[llvm] Add constant-folding for unary NVVM intrinsics (PR #141233)

Mon Jul 14 02:07:37 PDT 2025

================
@@ -2548,6 +2653,170 @@ static Constant *ConstantFoldScalarCall1(StringRef Name,
         return ConstantFoldFP(atan, APF, Ty);
       case Intrinsic::sqrt:
         return ConstantFoldFP(sqrt, APF, Ty);
+
+      // NVVM Intrinsics:
+      case Intrinsic::nvvm_ceil_ftz_f:
+      case Intrinsic::nvvm_ceil_f:
+      case Intrinsic::nvvm_ceil_d:
+        return ConstantFoldFP(
+            ceil, APF, Ty,
+            nvvm::GetNVVMDenromMode(
+                nvvm::UnaryMathIntrinsicShouldFTZ(IntrinsicID)));
+
+      case Intrinsic::nvvm_cos_approx_ftz_f:
+      case Intrinsic::nvvm_cos_approx_f:
+        return ConstantFoldFP(
+            cos, APF, Ty,
+            nvvm::GetNVVMDenromMode(
+                nvvm::UnaryMathIntrinsicShouldFTZ(IntrinsicID)));
+
+      case Intrinsic::nvvm_ex2_approx_ftz_f:
+      case Intrinsic::nvvm_ex2_approx_d:
+      case Intrinsic::nvvm_ex2_approx_f:
+        return ConstantFoldFP(
+            exp2, APF, Ty,
+            nvvm::GetNVVMDenromMode(
+                (nvvm::UnaryMathIntrinsicShouldFTZ(IntrinsicID))));
----------------
LewisCrawford wrote:

You're right about -O0 not folding. There are no checks for optimization level in ConstantFolding.cpp, and IRBuilder folds many instructions by default when they are created, but it looks like -O0 manages to avoid most const-folding by not calling InstCombine and by the initial parser creating the instructions directly without going through IRBuilder.
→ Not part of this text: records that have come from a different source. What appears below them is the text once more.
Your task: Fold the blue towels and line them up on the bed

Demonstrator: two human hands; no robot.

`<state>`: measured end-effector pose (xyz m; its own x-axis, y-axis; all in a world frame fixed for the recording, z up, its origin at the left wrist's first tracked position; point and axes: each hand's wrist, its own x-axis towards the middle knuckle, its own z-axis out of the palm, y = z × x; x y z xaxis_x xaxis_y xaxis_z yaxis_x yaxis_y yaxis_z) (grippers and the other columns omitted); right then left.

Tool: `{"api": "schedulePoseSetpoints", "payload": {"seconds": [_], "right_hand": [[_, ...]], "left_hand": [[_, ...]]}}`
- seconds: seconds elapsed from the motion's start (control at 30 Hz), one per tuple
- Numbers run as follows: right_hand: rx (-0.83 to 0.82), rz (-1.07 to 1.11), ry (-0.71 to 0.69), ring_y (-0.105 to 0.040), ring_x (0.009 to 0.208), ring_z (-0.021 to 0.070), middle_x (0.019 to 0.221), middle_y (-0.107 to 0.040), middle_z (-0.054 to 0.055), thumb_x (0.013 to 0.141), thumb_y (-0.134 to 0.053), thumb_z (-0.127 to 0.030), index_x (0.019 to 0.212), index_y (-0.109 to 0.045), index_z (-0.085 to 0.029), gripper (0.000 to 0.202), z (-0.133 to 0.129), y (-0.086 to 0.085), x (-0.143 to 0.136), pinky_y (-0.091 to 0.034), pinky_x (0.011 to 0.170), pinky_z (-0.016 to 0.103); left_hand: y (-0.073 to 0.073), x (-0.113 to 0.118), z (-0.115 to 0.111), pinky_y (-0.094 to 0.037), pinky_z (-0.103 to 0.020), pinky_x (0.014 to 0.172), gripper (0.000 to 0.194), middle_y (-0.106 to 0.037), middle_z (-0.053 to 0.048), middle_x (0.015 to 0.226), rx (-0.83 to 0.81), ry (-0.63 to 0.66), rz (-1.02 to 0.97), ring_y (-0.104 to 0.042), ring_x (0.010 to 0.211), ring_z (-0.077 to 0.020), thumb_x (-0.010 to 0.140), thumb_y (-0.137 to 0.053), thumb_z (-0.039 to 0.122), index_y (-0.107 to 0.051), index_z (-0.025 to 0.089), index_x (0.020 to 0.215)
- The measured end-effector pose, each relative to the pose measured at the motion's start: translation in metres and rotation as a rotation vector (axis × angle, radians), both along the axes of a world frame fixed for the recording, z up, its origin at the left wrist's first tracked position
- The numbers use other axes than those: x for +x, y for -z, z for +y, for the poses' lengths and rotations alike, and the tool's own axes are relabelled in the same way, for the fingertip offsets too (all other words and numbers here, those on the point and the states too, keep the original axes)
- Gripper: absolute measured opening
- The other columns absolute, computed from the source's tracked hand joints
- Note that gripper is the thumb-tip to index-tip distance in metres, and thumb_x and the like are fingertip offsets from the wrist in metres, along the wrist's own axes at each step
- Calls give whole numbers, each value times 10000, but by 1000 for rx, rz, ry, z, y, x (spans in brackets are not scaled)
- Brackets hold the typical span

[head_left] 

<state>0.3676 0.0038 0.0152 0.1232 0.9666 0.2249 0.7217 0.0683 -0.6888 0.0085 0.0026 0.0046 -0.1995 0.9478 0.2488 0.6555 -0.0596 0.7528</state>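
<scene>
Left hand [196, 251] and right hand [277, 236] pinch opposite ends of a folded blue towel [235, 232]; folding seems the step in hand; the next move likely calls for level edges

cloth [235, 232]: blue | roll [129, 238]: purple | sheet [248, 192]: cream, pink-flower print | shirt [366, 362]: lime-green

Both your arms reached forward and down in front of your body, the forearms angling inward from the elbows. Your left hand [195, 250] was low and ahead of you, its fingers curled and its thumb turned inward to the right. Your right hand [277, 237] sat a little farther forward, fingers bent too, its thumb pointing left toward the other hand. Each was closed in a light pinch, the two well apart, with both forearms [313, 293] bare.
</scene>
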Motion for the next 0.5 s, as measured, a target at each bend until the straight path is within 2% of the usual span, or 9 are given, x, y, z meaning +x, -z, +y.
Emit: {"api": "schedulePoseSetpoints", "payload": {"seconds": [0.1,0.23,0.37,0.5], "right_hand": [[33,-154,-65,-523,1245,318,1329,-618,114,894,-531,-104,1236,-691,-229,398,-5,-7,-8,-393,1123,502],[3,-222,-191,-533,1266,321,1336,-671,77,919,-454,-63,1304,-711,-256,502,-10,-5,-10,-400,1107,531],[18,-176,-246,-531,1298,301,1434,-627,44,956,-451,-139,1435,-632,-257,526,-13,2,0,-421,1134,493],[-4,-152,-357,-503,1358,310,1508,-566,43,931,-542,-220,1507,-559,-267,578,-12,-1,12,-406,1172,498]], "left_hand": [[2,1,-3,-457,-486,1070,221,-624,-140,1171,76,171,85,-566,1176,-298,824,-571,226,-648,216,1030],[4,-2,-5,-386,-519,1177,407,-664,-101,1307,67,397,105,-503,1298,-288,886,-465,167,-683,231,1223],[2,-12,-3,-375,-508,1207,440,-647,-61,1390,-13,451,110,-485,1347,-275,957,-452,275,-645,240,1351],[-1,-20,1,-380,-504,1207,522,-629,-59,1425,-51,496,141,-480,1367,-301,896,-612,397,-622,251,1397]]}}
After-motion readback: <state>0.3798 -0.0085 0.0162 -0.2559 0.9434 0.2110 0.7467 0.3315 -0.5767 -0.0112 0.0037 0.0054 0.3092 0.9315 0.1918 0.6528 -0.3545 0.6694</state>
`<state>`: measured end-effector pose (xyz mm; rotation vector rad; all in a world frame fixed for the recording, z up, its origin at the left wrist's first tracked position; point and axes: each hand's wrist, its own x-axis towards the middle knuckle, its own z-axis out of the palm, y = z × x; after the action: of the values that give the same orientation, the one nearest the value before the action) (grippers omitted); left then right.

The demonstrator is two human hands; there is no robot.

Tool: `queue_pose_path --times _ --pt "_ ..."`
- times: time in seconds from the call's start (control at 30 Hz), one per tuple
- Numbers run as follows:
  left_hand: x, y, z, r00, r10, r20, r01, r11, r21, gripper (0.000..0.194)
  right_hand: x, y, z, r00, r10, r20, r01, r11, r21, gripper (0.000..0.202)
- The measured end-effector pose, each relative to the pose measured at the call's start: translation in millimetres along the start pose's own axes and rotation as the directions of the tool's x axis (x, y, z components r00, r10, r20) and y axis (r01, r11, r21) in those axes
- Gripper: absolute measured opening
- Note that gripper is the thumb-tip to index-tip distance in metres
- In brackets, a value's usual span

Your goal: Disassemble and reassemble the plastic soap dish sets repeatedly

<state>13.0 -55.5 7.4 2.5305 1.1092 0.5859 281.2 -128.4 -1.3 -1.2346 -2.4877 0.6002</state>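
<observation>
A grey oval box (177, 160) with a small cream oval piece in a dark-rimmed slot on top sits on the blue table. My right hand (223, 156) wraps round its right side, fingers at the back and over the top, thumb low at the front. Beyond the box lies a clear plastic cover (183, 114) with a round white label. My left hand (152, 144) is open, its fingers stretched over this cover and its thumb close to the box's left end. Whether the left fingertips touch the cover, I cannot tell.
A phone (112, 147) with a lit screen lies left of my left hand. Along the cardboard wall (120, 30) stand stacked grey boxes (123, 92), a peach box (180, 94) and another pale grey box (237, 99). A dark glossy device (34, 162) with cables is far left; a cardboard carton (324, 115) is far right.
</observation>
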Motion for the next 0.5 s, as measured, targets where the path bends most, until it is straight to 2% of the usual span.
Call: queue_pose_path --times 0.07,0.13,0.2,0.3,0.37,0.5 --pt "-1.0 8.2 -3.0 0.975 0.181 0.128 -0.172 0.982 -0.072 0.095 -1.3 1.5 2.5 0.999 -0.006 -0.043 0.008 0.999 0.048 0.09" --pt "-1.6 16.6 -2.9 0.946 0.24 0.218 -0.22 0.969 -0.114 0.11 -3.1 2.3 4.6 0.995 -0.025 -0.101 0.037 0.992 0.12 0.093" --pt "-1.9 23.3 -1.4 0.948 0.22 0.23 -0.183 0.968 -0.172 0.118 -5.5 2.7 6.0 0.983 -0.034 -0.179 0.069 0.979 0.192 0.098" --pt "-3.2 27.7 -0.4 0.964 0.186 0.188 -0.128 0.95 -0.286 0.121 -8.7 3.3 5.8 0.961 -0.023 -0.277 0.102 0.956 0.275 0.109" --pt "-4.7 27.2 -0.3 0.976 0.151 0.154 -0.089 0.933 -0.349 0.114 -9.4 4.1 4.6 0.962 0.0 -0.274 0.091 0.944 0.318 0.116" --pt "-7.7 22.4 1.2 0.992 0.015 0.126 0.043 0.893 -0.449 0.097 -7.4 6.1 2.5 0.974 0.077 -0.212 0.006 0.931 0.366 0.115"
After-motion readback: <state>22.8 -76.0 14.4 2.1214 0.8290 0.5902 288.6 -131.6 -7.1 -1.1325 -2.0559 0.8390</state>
I agree that technically the semantics of the front-end shouldn't matter here, as any frontend can theoretically generate these. However, I cannot find any documentation for `nvvm.sin.approx` at the IR level, so am left to infer its semantics from the Cuda spec, NVCC behaviour that generates it, and the PTX spec for `sin.approx` which states it "implements a fast approximation to sine", and only gives max error bounds. From all of these sources, I'd argue that the "approx" in "nvvm.sin.approx" is essentially same as having the "afn" fast-math flag encoded in to the intrinsic's name. This would always imply that users of the intrinsic cannot rely on its precision, and would prefer speed over accuracy. Front-ends should only generate these fast "`approx`" intrinsics in cases where a fast imprecise approximation is expected.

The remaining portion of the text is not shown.